■ Task item
Write out every line below that includes the word "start".

■ The input
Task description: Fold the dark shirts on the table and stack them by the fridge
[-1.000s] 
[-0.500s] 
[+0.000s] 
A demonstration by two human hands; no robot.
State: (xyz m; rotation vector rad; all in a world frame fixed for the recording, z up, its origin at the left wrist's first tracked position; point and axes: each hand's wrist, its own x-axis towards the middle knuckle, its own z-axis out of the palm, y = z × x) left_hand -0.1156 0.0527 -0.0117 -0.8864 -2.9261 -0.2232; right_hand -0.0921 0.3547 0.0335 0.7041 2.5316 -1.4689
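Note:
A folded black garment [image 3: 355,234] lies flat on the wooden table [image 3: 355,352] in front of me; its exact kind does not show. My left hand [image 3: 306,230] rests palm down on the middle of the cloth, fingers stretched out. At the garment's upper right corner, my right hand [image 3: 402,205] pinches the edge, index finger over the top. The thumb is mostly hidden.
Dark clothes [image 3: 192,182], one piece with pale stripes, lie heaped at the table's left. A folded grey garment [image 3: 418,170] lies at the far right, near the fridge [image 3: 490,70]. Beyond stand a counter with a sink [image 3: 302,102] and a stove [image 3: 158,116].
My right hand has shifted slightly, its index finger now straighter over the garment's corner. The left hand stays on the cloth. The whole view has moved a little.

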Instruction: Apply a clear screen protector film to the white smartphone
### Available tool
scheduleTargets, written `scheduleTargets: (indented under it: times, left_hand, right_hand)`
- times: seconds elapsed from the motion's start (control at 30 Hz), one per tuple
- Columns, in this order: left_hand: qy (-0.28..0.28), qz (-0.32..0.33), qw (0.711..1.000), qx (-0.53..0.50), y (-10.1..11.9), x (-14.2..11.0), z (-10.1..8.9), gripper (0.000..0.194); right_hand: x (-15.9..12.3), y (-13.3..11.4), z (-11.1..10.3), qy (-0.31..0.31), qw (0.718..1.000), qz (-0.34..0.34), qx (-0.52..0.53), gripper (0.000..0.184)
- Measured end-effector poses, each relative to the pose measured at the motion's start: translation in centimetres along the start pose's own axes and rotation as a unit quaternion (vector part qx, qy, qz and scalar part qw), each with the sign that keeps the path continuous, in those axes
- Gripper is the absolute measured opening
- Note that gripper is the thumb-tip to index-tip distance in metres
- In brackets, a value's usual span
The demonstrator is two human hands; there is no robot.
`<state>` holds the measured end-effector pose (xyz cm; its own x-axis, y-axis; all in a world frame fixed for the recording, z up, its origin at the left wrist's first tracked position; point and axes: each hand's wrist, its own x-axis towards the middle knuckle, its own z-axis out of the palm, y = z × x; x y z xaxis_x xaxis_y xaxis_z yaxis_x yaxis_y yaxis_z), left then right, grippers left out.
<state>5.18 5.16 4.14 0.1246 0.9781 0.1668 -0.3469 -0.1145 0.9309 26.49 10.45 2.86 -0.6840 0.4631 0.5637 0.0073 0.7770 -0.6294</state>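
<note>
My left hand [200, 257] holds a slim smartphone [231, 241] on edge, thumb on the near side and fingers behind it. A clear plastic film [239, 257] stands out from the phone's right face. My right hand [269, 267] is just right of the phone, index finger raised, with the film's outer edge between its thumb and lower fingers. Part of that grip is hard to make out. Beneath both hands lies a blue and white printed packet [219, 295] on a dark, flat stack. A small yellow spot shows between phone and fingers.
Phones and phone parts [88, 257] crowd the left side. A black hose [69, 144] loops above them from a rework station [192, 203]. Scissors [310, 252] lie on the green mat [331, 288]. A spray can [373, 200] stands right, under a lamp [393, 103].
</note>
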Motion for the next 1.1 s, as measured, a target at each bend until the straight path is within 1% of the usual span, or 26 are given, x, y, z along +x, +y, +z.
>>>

■ Completed exercise
- times: seconds elapsed from the motion's start (control at 30 Hz), one per tuple
- Measured end-effector poses, each relative to the pose measured at the motion's start: translation in centimetres along the start pose's own axes and rotation as a unit quaternion (vector part qx, qy, qz and scalar part qw), each with the sign that keeps the path continuous, in those axes

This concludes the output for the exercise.